I disagree. Justification is the act of explaining something in a way that makes it seem less dirty.
Not sure I agree; people are often asked to justify their decisions—to argue their choice was better than another, and calling those arguments an explanation feels like we’re stretching the definition of ‘explain’.
“That’s not the way it feels” “it feels right”
This is a horrible justification for anything. Doing something bad doesn’t automatically make someone feel bad. It’s an especially bad test of status-seeking’s moral status because (normal) people rarely feel bad about doing something they perceive as normal even if it’s bad. In any case it’s not true that it always feels right, There are constitutional differences from person to person that change how normal everyday status seeking feels: not everyone seeks status for the warm fuzzies, some people seek it because it makes them feel powerful, or important, or to ease their insecurity, or because they think its useful in general, or in a specific case, or because it’s normal and they do normal stuff (perhaps out of habit or an alief that normal=good, some do it to fit in, or because of explicit political calculation or etc etc obviously there are many different possible feelings I can’t think of on the spot.) There are also some means of status seeking that should make most people feel pretty bad, E.g. picking on someone to avoid being picked on yourself, lying to make yourself look good, lying to transfer blame and punishment to someone else etc.
“The term “status” feels kinda dirty when you analyze human interaction from afar.There’s always the subtext that if you play for it, you’re a bad person.”
No there isn’t.
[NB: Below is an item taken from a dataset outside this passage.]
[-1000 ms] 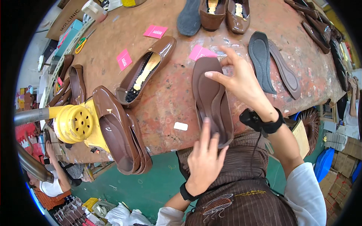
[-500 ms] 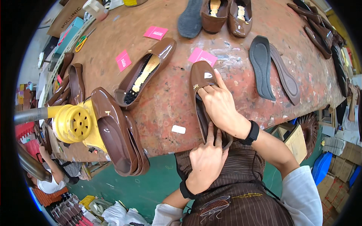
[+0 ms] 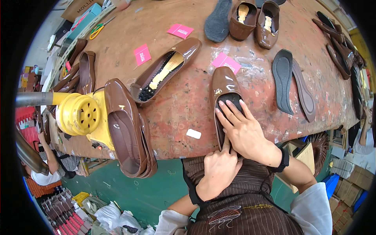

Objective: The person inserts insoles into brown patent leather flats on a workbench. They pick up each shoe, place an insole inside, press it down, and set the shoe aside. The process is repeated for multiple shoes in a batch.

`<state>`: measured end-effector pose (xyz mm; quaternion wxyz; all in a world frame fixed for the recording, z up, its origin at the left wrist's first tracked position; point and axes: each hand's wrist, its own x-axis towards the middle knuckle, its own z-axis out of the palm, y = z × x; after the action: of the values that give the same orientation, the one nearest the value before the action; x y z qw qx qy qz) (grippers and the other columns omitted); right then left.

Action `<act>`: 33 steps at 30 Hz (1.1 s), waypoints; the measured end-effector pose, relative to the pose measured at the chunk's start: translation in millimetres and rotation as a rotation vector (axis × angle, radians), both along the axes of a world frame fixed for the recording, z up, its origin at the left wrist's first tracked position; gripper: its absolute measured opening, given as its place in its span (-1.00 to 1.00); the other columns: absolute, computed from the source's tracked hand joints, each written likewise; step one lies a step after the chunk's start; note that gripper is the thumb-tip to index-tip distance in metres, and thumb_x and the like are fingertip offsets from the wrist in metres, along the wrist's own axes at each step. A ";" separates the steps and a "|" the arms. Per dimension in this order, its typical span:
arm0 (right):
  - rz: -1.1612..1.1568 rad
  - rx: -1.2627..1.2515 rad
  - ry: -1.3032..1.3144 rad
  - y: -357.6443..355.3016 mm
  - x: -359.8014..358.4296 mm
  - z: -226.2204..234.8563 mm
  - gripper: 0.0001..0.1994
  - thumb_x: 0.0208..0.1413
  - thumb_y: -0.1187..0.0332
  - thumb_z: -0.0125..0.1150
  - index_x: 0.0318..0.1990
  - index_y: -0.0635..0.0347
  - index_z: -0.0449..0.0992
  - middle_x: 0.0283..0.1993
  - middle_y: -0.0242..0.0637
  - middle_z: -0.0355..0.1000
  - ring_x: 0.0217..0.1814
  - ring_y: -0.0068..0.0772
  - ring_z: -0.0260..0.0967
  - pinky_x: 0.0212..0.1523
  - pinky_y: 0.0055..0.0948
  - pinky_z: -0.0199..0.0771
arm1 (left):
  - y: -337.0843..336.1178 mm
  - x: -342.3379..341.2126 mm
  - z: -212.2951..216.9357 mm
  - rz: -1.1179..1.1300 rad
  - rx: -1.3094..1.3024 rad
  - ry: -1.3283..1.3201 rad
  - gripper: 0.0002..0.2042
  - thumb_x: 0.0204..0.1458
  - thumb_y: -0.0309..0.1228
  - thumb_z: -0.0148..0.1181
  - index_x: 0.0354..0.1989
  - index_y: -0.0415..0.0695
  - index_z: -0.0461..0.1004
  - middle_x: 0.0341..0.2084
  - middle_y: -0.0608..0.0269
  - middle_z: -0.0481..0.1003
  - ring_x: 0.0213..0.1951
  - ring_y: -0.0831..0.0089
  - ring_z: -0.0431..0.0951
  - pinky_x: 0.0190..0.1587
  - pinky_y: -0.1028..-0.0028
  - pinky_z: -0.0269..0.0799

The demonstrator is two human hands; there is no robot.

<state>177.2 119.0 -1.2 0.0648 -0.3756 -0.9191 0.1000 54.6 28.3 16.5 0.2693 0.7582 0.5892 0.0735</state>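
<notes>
Glossy brown on the centre shoe point(image 3: 224, 81), gold on its trim point(image 3: 218, 92), near-black inside its opening; glossy brown again on the slanted shoe point(image 3: 188, 50), with a gold strip point(image 3: 166, 72) and black bobbles point(image 3: 146, 94) within; dark grey on the wide insole point(image 3: 282, 78), dull brown on the slim insole point(image 3: 304, 96); bright pink with pale print on the cards point(image 3: 180, 30); white on the label point(image 3: 194, 134); mottled reddish brown, flecked pale, on the table point(image 3: 172, 125); yellow on the stand point(image 3: 80, 113), grey on its pipe point(image 3: 33, 99); dark brown with fine pale pinstripes and yellow lettering on the apron point(image 3: 250, 223); black on the wristbands point(image 3: 285, 159); pale grey on the sleeves point(image 3: 313, 207); green on the floor point(image 3: 164, 176).
</notes>
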 end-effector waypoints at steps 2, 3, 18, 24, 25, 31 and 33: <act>-0.016 0.027 -0.037 -0.8 -5.7 -2.3 -0.40 0.06 0.33 0.01 0.28 0.43 0.30 0.35 0.07 0.24 0.44 -0.04 0.14 0.53 -0.04 -0.25 | -0.5 1.1 -2.9 -0.023 -0.039 0.020 -0.63 -0.13 -0.19 0.40 -0.22 -0.21 0.63 0.00 -0.10 0.51 -0.53 0.17 0.64 -0.47 0.29 0.56; -0.069 0.068 -0.073 4.3 -12.0 -2.9 -0.43 0.08 0.32 -0.02 0.26 0.44 0.32 0.32 0.04 0.28 0.43 -0.05 0.15 0.53 -0.06 -0.26 | 1.9 2.4 0.3 -0.022 -0.008 -0.002 -0.64 -0.13 -0.19 0.40 -0.25 -0.21 0.63 -0.02 -0.09 0.52 -0.53 0.16 0.64 -0.46 0.28 0.56; -0.146 -0.075 -0.218 30.8 -27.5 15.2 -0.46 0.07 0.41 0.00 0.22 0.54 0.27 0.22 0.18 0.28 0.34 0.05 0.22 0.52 0.10 -0.29 | 3.8 -2.6 -0.7 0.053 0.060 -0.065 -0.64 -0.12 -0.18 0.38 -0.26 -0.23 0.63 -0.09 -0.04 0.54 -0.50 0.11 0.64 -0.44 0.21 0.56; -0.174 -0.086 -0.350 44.5 -43.4 0.4 -0.61 0.06 0.41 0.01 0.03 0.47 0.43 0.00 0.10 0.43 0.17 0.09 0.36 0.50 0.22 -0.32 | 5.8 -1.7 -3.5 0.044 0.082 -0.049 -0.56 -0.11 -0.18 0.37 -0.11 -0.23 0.59 -0.09 -0.08 0.55 -0.48 0.10 0.65 -0.41 0.22 0.58; -0.138 0.141 -0.241 34.8 -40.7 -10.8 -0.64 0.06 0.42 0.00 -0.02 0.48 0.46 -0.02 0.10 0.44 0.14 0.07 0.38 0.51 0.21 -0.34 | 4.2 -5.2 -3.1 0.016 0.044 -0.054 -0.53 -0.13 -0.17 0.37 -0.08 -0.24 0.59 -0.08 -0.08 0.54 -0.48 0.10 0.65 -0.41 0.24 0.58; -0.131 0.030 -0.441 48.8 -50.3 -10.0 -0.65 0.14 0.35 -0.05 -0.04 0.40 0.51 -0.21 -0.04 0.53 -0.01 -0.03 0.48 0.47 0.37 -0.41 | 0.5 -0.7 -2.2 0.014 0.093 0.017 -0.46 -0.16 -0.14 0.37 0.00 -0.21 0.58 0.07 -0.10 0.50 -0.50 0.16 0.65 -0.43 0.31 0.58; -0.112 0.170 -0.399 49.4 -40.8 -29.7 -0.73 0.10 0.41 -0.03 -0.22 0.41 0.56 -0.40 -0.12 0.52 -0.21 -0.09 0.53 0.41 0.48 -0.33 | 3.1 1.4 0.6 0.007 0.109 0.029 -0.49 -0.14 -0.13 0.38 -0.01 -0.14 0.59 0.09 -0.07 0.49 -0.51 0.21 0.64 -0.42 0.35 0.57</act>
<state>136.4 168.4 -30.9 -0.0813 -0.4314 -0.8966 -0.0579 55.9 31.4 17.0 0.2189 0.7706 0.5909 0.0955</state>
Where would the subtext be coming from exactly? This stuff isn’t all written by status haters (I wonder if any significant proportion is) What there is is explicit discussion of stuff that is usually left implicit. Sometimes if someone feels or thinks that it’s bad that’s going to leak through in what they write but this is hardly standard or ever present. If it feels dirty, maybe they mean something else by status than you do, or maybe that’s just how you feel about it when looking from afar (or lots of other possible explanations). There’s no subtext to blame it feeling dirty on.
“It can feel like trying be comfortable talking to that girl at the grocery store.” Insofar as the word status is usefully different from “confidence” it is external. Feeling comfortable talking to someone does not get you status. Appearing to feel comfortable doing so might. The fact that being uncomfortable is uncomfortable* should really be the default explanation for someone trying to stop being uncomfortable. If I feel uncomfortable my default reaction is to try to stop feeling uncomfortable, if the discomfort isn’t more instrumentally useful than annoying , and I’m not too busy. I’m pretty sure that’s not status seeking.
“If you interact with other people at all, I can almost (not quite) guarantee that you seek status, you just don’t call it status.” The OP specifically stated that she did seek status, but that it wasn’t a terminal value.
Also why is human being used as a compliment. It seems like you’re arguing against the idea that this obviously very “human” thing (status seeking) is a bad thing. Using the word human as a compliment kind of presupposes your conclusion.
*and being uncomfortable is bad, and badness is bad, etc, etc.